Nel caso di specie, le prove articolate dalla ricorrente miravano proprio a dimostrare la capacità lavorativa effettiva del marito ed il contributo arrecato dalla moglie all’incremento del patrimonio del coniuge, mediante interventi economici diretti a ristrutturare la casa di quest’ultimo, per cui avevano ad oggetto elementi decisivi per il giudizio. Pertanto, deve trovare applicazione il principio per cui il vizio di motivazione per omessa ammissione della prova testimoniale o di altra prova può essere denunciato per cassazione solo nel caso in cui esso investa un punto decisivo della controversia e, quindi, ove la prova non ammessa o non esaminata in concreto sia idonea a dimostrare circostanze tali da invalidare, con un giudizio di certezza e non di mera probabilità, l’efficacia delle altre risultanze istruttorie che hanno determinato il convincimento del giudice di merito, di modo che la “ratio decidendi” risulti priva di fondamento (Cass., 17/06/2019, n. 16214; Cass., 07/03/2017)

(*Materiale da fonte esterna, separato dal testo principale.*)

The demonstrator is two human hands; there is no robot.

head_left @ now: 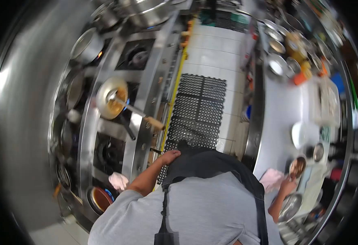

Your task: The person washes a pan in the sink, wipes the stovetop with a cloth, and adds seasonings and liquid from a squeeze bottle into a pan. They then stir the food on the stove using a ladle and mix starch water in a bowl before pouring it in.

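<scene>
My left hand (pixel 171 157) is at the front of the dark apron (pixel 203 161), beside the stove's edge; its fingers are too small to read. On the right, my right hand (pixel 288 185) reaches over the counter and touches or nearly touches a small metal bowl (pixel 297 167) with brownish food in it. A pink cloth (pixel 271 180) lies just beside that hand, and a larger metal bowl (pixel 290 207) is below it. Over on the stove, a light pan (pixel 105 98) holds orange-brown food and a ladle with a wooden handle (pixel 154 123).
Blue flame shows by the light pan and by a pot of red-brown sauce (pixel 101 199). A pink cloth (pixel 118 181) lies near the sauce pot. Black perforated mats (pixel 199 102) cover the aisle floor. Bowls, an orange-capped bottle (pixel 301 77) and a white bowl (pixel 299 134) stand on the right counter.
</scene>
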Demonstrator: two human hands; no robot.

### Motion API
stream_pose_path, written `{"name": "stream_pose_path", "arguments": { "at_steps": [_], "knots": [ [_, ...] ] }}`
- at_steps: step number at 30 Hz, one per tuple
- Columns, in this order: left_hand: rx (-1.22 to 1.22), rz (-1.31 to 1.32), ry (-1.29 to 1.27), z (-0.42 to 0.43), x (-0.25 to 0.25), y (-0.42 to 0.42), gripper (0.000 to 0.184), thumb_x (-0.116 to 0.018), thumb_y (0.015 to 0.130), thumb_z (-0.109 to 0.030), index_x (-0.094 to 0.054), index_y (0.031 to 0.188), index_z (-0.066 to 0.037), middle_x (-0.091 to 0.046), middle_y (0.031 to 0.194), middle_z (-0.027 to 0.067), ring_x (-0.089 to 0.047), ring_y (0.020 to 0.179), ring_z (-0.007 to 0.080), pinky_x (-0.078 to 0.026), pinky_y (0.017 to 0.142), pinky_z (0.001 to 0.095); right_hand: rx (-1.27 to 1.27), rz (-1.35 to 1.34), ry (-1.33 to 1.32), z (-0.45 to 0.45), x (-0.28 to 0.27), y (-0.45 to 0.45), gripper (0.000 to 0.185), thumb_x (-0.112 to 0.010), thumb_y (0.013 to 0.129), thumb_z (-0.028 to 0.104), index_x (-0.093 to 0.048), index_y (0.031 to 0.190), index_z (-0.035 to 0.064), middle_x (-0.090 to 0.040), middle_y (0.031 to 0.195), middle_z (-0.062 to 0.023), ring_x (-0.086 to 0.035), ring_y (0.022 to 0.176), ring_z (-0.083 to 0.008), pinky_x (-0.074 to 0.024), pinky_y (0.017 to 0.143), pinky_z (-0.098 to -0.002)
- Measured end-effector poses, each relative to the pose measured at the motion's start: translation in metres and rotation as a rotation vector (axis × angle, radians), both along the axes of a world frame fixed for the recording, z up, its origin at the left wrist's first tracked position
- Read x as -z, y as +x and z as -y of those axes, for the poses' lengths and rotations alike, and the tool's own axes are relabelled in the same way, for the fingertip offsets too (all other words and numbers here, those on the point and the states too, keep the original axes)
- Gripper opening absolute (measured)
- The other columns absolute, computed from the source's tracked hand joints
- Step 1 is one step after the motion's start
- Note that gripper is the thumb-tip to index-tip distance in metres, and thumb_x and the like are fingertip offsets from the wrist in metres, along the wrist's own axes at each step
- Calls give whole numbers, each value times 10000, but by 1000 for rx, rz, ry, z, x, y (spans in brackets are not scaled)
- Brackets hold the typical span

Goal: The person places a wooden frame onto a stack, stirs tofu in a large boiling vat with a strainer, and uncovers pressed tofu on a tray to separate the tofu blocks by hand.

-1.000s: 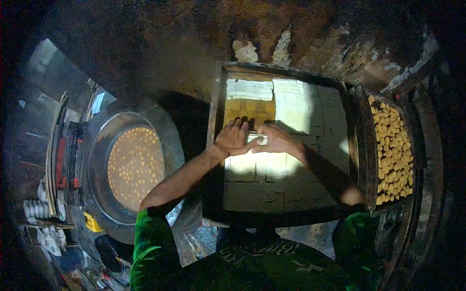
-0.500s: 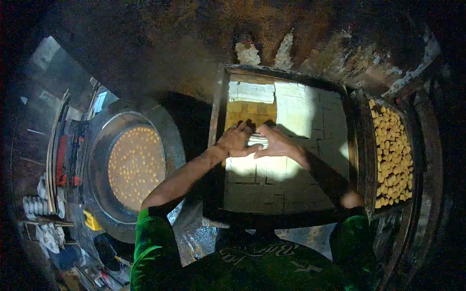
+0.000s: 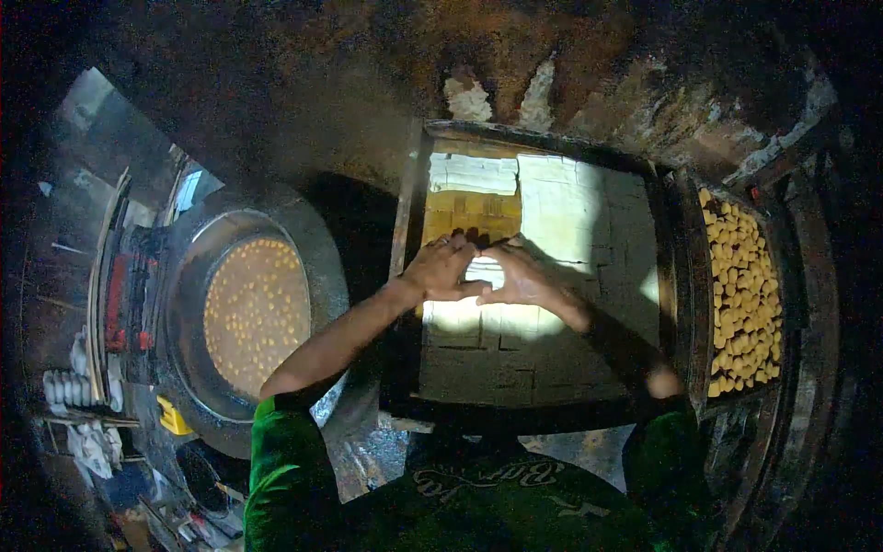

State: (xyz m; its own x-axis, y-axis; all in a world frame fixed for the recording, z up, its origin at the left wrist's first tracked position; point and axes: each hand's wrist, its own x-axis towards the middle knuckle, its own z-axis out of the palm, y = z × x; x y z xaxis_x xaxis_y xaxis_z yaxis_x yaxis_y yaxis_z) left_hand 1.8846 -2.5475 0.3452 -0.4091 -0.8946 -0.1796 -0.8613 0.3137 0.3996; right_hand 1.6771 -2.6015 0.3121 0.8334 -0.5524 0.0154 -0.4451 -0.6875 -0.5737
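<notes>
My left hand and my right hand curve around a small group of white tofu pieces, thumbs at the near side and fingers at the far side. The hands meet at their tips and partly hide these pieces. More white tofu slabs, cut in blocks, cover most of a dark-framed wooden tray. Between the hands and the far-left row of tofu, the tray's yellowish woven bottom shows.
On the left stands a large round pan with many small pieces floating in brownish liquid. A narrow tray to the right holds a heap of yellow pieces. A stained wall rises behind. A yellow object sits at lower left.
Both hands stay around the tofu pieces, and the gap between their fingertips looks slightly narrower. The view has shifted a little.
</notes>
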Motion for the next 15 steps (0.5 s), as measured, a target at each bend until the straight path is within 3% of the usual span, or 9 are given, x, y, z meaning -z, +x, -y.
{"name": "stream_pose_path", "arguments": {
  "at_steps": [3,5,7,9,13,15],
  "knots": [
    [93,74,-152,-7,6,1,828,-540,803,-652,-460,1274,25,-494,1258,264,-463,1174,444,-381,1001,511,29,44,-175,-10,-2,-3,788,-749,661,549,-532,1139,-38,-561,1146,-211,-501,1118,-375,-404,950,-426],
    [148,98,-237,-13,15,2,840,-510,812,-667,-457,1270,35,-488,1259,270,-451,1181,456,-367,1005,527,25,-60,-243,-19,-10,-6,805,-732,716,443,-419,1280,-39,-455,1274,-227,-392,1228,-361,-337,1035,-472],
    [197,119,-442,-17,23,3,839,-504,819,-654,-448,1272,50,-492,1243,276,-437,1198,450,-337,1029,528,-37,-95,-297,-22,-23,-8,831,-722,715,464,-405,1288,-47,-425,1288,-224,-347,1244,-365,-339,1029,-482],
    [190,99,-431,-19,19,4,831,-504,822,-647,-450,1267,52,-496,1233,274,-443,1189,446,-331,1026,538,-40,63,-524,-21,-19,-10,770,-702,707,505,-512,1168,-83,-547,1065,-175,-483,931,-306,-414,869,-418],
    [182,100,-429,-11,20,1,784,-526,834,-605,-452,1260,49,-512,1210,256,-473,1154,429,-371,991,523,-56,32,-400,-14,-6,-12,765,-693,731,504,-499,1207,-61,-541,1131,-189,-497,1003,-328,-421,893,-421],
    [191,51,-346,-4,25,4,750,-520,849,-593,-447,1254,35,-510,1207,237,-453,1195,405,-365,998,519,-18,-169,-164,-11,-16,-12,775,-741,760,401,-391,1335,18,-486,1255,-181,-497,1136,-327,-398,994,-424]
  ]
}}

All’accoglimento del quarto motivo consegue l’assorbimento del terzo e del quinto.

P.Q.M.

Rigetta il primo motivo di ricorso. Dichiara inammissibile il secondo. Accoglie il quarto e dichiara assorbiti il terzo e il quinto. Cassa la sentenza impugnata e rinvia alla Corte d’Appello di Venezia in diversa composizione.

Così deciso in Roma, nella camera di consiglio, il 14 gennaio 2020.